RWKV-X is a hybrid architecture that incorporates the RWKV-7 blocks with sparse attention blocks. Rather than training from zero, RWKV-X is based on existing models using an intertwined block extension approach and a zero-initiation mechanism inspired by Llama Pro. The training follows a two -step process:

  • First of all, the model trains on short contexts 1024-TOKEN from the minipile data set while freezing all the parameters with the exception of the newly added blocks.
  • The second step involves a continuous long-context sample using the 64k-tokens' prolonger-64k data set, treating approximately 1 billion tokens in total. During this phase, all parameters are not protected and optimized jointly. The training uses a loss of long context (loin) crossing, which dynamically lays tokens according to their importance.

The valuation of the short context reveals that RWKV-X maintains competitive performance through standard references. The smallest RWKV-X (0.22b) reaches an average score of 51.0, comparable to 51.8 from RWKV-7. On a larger scale, RWKV-X (3.6b) reaches 71.9, corresponding closely to RWKV-7 (2.9b, 72.8) and QWEN2.5-3B (71.4), while exceeding LLAMA3.2-3B (69.7). These results confirm the effectiveness of RWKV-X as a LLM skeleton for general use without sacrificing performance in shorter contexts.
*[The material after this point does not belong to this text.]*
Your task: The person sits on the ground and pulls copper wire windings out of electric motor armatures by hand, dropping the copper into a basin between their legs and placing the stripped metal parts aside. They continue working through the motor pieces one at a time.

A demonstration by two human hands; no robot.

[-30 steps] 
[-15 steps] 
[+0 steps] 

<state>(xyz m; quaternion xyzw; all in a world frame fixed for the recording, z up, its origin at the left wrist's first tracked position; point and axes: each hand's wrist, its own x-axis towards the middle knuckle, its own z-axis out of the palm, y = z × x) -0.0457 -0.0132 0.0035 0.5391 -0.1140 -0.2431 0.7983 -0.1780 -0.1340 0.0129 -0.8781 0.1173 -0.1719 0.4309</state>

In addition, the analysis of efficiency demonstrates the upper scale of RWKV-X for long sequences. At 128k tokens, RWKV-X achieves an acceleration of 1.37 times compared to the V3 of flash attention, this advantage developing as the length of the context increases.

In this article, researchers have introduced RWKV-X, which appears to be a hybrid language model that successfully combines the effectiveness of RWKV for short-range dependencies modeling with a new sparse attention mechanism designed specifically for long-range context modeling. While RWKV-X shows solid performance and efficiency in long-context language modeling, several limitations remain. First, its sparse attention mechanism, which is based on the selection of upper pieces, uses a heuristic approach that can ignore semantically relevant dependencies. Second, the current implementation shows a clear attention decoding in progress more slowly than RWKV vanilla, which indicates that other engineering efforts are necessary to optimize performance.


Discover the Paper. Also, don't forget to follow us Twitter.

Here is a brief overview of what we build on Marktechpost:

ML new community – R / MACHINAGNINGNEWS (92K + members)

Bulletin- Airesearchinsights.com/(30k + subscribers)

Minicon AI events – minicon.marktechpost.com

AI reports and magazines – Magazine.Marktechpost.com

Ai Dev & Research News – marktechpost.com (1m + monthly readers)


Sajjad Ansari is a last year's first year of the Kharagpur Iit. As a technology enthusiast, he plunges into AI's practical applications by emphasizing the understanding of the impact of AI technologies and their real implications. It aims to articulate complex AI concepts in a clear and accessible way.

Leave a Comment

This site uses Akismet to reduce spam. Learn how your comment data is processed.